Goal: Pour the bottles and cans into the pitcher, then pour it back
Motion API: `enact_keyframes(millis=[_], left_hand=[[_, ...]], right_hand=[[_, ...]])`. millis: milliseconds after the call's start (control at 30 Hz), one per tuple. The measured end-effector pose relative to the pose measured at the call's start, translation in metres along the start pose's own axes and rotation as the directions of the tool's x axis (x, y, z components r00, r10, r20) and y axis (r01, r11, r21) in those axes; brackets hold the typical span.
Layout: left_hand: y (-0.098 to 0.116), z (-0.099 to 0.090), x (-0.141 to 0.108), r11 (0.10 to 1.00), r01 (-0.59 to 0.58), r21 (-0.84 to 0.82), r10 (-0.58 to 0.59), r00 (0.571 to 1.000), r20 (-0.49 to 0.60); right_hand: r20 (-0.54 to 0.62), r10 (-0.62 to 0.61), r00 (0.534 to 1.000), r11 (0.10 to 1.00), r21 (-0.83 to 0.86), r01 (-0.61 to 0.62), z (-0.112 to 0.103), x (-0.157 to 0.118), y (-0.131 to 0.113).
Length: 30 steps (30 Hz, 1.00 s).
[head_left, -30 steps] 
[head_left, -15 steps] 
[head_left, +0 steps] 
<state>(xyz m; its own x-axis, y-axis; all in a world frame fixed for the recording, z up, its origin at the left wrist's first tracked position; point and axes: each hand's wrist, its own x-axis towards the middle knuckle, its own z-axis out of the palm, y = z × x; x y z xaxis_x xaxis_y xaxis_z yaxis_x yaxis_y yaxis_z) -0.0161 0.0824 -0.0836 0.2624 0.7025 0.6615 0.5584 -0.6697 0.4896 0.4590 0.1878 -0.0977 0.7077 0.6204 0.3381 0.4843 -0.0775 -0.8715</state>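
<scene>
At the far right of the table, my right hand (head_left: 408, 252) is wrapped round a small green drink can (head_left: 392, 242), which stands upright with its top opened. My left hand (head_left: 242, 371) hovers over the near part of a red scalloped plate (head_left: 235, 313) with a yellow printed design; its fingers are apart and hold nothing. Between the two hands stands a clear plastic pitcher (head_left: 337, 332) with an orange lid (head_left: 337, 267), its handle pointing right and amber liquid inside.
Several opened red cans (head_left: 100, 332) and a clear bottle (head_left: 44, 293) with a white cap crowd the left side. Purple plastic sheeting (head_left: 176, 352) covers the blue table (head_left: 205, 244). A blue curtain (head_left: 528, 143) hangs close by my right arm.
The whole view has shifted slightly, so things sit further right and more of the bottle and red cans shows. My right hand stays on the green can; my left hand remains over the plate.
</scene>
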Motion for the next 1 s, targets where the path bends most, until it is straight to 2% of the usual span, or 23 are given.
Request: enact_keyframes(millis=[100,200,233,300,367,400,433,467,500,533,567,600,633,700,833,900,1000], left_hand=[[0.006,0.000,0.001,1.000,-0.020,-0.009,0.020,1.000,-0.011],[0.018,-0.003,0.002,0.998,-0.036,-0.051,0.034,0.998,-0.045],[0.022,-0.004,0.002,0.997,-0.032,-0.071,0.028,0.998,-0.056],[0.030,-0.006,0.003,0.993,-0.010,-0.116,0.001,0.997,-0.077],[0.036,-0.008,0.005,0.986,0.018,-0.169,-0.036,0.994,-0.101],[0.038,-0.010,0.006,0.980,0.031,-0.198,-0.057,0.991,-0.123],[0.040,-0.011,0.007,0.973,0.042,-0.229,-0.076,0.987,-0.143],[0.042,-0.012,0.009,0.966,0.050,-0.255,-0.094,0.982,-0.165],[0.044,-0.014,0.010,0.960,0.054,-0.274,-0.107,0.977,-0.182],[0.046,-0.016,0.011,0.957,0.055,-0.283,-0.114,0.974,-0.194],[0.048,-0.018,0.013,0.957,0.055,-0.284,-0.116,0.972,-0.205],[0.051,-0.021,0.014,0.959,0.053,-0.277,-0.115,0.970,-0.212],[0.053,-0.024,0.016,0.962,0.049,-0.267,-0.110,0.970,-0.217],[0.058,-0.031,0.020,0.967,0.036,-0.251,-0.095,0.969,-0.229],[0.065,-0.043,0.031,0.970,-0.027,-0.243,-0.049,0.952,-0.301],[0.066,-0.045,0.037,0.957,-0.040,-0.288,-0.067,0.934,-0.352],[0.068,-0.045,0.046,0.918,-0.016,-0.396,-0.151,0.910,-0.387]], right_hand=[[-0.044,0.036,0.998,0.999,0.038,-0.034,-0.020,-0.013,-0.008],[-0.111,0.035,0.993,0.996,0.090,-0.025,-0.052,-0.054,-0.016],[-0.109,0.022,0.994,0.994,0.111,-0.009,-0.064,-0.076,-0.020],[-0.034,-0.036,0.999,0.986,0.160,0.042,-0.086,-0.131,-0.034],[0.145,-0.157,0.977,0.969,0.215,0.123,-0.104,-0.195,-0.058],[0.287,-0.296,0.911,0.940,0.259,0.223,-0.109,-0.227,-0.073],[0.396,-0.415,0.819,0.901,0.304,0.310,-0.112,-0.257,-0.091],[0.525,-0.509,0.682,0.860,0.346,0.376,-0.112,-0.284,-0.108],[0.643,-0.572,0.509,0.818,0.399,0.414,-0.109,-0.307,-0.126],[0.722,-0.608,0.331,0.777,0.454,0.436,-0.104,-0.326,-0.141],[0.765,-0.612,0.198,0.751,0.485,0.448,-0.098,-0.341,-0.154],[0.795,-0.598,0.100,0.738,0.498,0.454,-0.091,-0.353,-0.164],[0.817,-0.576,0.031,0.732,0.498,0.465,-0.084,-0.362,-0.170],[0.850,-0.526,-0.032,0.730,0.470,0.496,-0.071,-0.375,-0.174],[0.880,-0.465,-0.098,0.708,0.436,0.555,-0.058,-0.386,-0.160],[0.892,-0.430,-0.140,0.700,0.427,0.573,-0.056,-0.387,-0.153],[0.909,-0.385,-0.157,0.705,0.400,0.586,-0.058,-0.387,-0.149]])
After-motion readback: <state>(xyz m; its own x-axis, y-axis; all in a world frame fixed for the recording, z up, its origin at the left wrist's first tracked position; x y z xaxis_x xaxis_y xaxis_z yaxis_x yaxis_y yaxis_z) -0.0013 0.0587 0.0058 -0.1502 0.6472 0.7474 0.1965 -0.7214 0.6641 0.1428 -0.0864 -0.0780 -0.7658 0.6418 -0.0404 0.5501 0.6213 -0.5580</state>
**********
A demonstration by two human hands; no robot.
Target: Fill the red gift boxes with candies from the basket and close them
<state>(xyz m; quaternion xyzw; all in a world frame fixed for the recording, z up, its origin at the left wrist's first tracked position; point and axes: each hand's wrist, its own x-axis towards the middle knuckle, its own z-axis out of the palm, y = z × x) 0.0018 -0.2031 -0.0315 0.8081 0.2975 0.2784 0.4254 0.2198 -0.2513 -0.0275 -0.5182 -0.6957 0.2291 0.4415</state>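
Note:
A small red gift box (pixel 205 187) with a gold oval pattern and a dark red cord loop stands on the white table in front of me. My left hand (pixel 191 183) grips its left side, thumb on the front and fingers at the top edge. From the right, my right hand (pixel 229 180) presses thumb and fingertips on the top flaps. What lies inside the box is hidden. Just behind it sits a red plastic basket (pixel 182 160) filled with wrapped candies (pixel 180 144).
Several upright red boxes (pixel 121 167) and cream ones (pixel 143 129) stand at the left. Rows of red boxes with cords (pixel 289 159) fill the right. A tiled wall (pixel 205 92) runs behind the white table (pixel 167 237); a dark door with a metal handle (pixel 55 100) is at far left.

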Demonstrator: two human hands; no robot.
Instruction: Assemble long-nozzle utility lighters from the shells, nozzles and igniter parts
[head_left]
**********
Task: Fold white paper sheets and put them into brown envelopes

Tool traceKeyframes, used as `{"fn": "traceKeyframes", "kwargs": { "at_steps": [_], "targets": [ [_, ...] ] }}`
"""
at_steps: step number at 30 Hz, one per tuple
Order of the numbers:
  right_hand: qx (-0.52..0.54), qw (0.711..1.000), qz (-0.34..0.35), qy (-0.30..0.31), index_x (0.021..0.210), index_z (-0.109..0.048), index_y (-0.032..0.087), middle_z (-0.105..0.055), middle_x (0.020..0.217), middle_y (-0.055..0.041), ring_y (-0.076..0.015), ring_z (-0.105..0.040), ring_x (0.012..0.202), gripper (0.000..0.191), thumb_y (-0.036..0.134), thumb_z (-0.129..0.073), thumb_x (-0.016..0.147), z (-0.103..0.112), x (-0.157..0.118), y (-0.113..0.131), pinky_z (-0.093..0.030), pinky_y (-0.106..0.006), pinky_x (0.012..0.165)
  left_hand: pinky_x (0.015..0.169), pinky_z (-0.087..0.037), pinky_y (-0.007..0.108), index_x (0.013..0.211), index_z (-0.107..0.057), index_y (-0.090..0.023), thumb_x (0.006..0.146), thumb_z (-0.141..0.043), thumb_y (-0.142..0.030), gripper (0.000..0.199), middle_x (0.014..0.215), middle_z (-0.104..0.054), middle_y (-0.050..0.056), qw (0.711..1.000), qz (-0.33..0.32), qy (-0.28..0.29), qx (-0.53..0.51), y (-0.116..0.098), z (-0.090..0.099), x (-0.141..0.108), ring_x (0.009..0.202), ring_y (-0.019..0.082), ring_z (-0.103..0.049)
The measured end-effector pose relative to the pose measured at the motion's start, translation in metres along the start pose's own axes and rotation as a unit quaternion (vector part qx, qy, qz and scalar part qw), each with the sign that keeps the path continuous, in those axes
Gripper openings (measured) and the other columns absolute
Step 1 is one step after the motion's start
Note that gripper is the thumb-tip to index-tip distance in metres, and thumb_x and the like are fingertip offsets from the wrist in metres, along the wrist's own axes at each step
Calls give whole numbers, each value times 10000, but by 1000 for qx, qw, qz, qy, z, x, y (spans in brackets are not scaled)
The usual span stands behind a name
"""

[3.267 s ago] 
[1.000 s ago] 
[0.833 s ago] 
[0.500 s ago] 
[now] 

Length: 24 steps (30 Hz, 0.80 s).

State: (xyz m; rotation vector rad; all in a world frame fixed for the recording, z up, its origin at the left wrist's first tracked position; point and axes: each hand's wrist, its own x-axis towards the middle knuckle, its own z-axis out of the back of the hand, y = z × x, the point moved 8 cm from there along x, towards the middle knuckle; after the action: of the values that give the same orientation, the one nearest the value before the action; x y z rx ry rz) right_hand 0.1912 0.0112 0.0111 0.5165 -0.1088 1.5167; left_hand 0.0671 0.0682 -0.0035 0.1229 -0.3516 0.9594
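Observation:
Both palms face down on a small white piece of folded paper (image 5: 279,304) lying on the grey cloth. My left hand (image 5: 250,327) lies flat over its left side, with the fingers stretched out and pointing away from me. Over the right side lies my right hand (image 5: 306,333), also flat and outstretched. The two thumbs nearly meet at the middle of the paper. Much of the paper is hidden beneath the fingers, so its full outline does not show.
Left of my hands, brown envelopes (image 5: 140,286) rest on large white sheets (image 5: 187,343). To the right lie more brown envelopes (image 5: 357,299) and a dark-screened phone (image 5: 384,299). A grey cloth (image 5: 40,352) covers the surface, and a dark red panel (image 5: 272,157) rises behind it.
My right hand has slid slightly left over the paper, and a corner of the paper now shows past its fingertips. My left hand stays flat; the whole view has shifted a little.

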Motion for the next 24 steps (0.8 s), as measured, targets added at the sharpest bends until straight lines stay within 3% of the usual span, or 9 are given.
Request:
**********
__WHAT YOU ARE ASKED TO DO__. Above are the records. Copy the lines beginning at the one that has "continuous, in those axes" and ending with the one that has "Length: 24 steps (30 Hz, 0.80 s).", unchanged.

__RESPONSE BELOW__.
The measured end-effector pose relative to the pose measured at the motion's start, translation in metres along the start pose's own axes and rotation as a unit quaternion (vector part qx, qy, qz and scalar part qw), each with the sign that keeps the path continuous, in those axes
Gripper openings (measured) and the other columns absolute
Step 1 is one step after the motion's start
Note that gripper is the thumb-tip to index-tip distance in metres, and thumb_x and the like are fingertip offsets from the wrist in metres, along the wrist's own axes at each step
Calls give whole numbers, each value times 10000, but by 1000 for qx, qw, qz, qy, z, x, y (spans in brackets are not scaled)
The usual span stands behind a name
"""

[3.267 s ago] 
[1.000 s ago] 
[0.833 s ago] 
[0.500 s ago] 
[now] 

Length: 24 steps (30 Hz, 0.80 s).

Nothing further belongs to this answer.